Aalo Atomics achieved a self-sustaining nuclear chain reaction, known as criticality, for its Aalo-X Critical Test Reactor at Idaho National Laboratory on July 4, 2026, marking the first time a new sodium-cooled reactor has operated in the United States in more than four decades.
The test reactor, which produces 10 megawatts of electric power (MWe), uses the same full-scale core components as the company’s planned commercial product, the Aalo Pod.

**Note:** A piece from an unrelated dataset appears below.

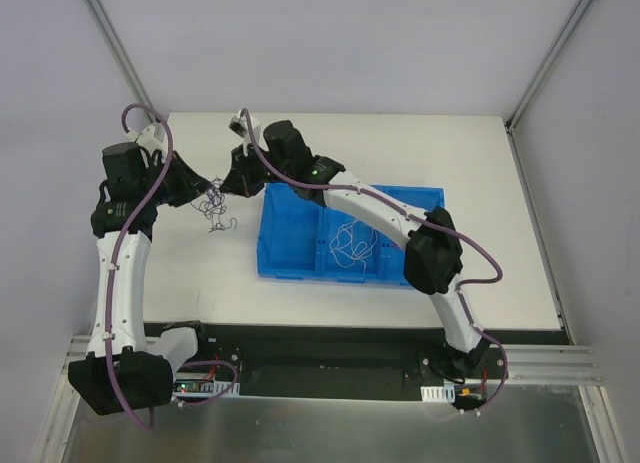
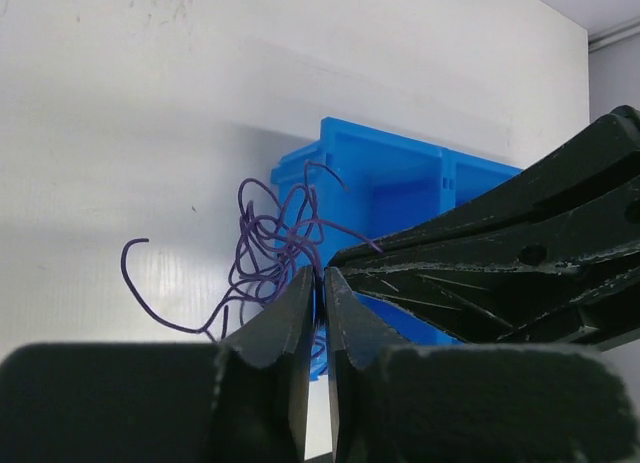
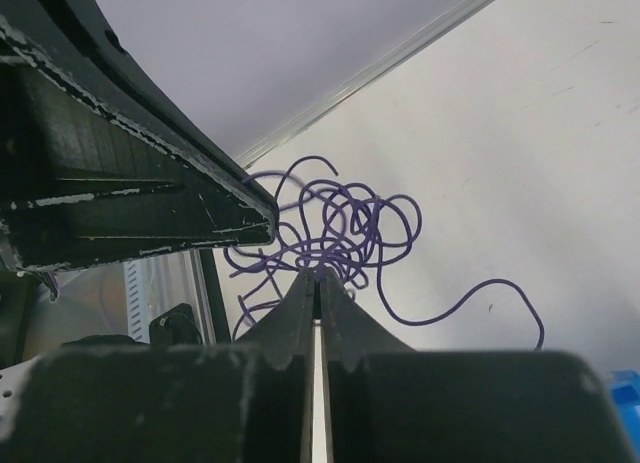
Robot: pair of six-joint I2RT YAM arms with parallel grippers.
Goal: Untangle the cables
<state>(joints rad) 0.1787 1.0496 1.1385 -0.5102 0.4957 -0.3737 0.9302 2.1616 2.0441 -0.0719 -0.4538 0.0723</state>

The milestone validates the core design and positions the company to pursue Nuclear Regulatory Commission authorization for commercial deployment.

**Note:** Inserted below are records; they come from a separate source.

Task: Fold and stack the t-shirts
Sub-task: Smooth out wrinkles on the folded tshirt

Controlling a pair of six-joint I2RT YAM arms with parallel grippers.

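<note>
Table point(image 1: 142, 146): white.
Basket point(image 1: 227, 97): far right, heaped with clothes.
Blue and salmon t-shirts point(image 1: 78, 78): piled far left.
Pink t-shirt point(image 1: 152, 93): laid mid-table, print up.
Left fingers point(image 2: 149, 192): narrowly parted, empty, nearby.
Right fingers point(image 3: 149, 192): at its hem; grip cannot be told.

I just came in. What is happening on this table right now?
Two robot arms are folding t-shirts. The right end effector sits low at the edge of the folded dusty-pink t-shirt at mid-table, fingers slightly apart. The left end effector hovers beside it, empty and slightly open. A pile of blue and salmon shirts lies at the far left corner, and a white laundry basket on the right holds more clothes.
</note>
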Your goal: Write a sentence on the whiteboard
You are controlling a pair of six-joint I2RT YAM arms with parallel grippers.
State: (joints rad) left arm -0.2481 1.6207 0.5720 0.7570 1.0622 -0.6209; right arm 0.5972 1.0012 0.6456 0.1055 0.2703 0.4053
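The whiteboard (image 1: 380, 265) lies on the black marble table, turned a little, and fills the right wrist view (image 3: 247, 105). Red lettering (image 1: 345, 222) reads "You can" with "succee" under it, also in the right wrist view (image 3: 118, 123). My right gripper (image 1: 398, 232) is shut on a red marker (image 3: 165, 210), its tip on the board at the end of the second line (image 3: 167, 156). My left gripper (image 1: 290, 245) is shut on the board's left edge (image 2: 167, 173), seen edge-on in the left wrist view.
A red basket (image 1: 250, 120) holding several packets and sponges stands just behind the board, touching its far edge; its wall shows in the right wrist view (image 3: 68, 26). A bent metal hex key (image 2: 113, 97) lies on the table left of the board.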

“The Aalo-X’s 10 MWe reactor design positions it as the premier power provider for the modern data center,” said Matt Loszak, CEO of Aalo Atomics. “Reaching criticality is our most significant milestone to date, as it paves the way for the deployment of the Aalo Pod to power commercial data centers.”

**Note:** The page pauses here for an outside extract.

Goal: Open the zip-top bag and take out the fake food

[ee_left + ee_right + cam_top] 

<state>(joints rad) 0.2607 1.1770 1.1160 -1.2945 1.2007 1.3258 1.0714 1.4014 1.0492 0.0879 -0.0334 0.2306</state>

Speed From Founding to Fission
Aalo Atomics was founded less than three years ago and has moved with unusual speed for the nuclear industry, where projects routinely take a decade or longer. The reactor building at Idaho National Laboratory went from a bare dirt field to an operational facility in six months.
The company’s pace exceeded the Trump administration’s stated goal. US Energy Secretary Chris Wright noted that President Trump had called for three advanced reactors to achieve criticality by the 250th anniversary of the nation’s founding. “Through the dedication and hard work of Aalo, INL and DOE, we have surpassed that ask and delivered four,” Wright said.
Fuel rods for the Aalo-X were manufactured by GE Vernova’s Global Nuclear Fuel business and delivered to Idaho in April 2026.
Commercial Plans and Partnerships
The Aalo Pod is designed as a 50 MWe system comprising five sodium-cooled Aalo-1 reactors driving a single turbine. The reactors are air-cooled and require no external water source, a significant advantage for data center deployment in water-stressed regions.
Aalo targets a commercial price of three cents per kilowatt-hour (approximately 2.4 pence), which would be competitive with new natural gas or solar plants.
The company has already begun work on a second reactor at Idaho National Laboratory, named Project Ascension, which will be a commercial-scale system designed to supply power to an on-site data center. Aalo expects the Aalo Pod to be commercially deployable within 18 months, pending NRC authorization.
Aalo has also partnered with Microsoft and Nvidia to develop an automated co-piloting system for managing fleets of nuclear reactors, a sign of the deep integration the company envisions between nuclear power and AI infrastructure.
The company’s Austin, Texas factory, spanning 3,716 square meters (approximately 40,000 square feet), produces reactor modules that are transported to deployment sites for assembly, a manufacturing approach Aalo says will allow it to scale production far faster than conventional nuclear construction.
Sources: US 10-MWe nuclear reactor reaches criticality for commercial data center power (Interesting Engineering, July 6); Aalo Atomics Unveils Critical Test Reactor (Aalo Atomics, March 2026); Aalo Atomics breaks ground on experimental nuclear reactor (Data Center Dynamics, September 2025); US Department of Energy press release (July 2026)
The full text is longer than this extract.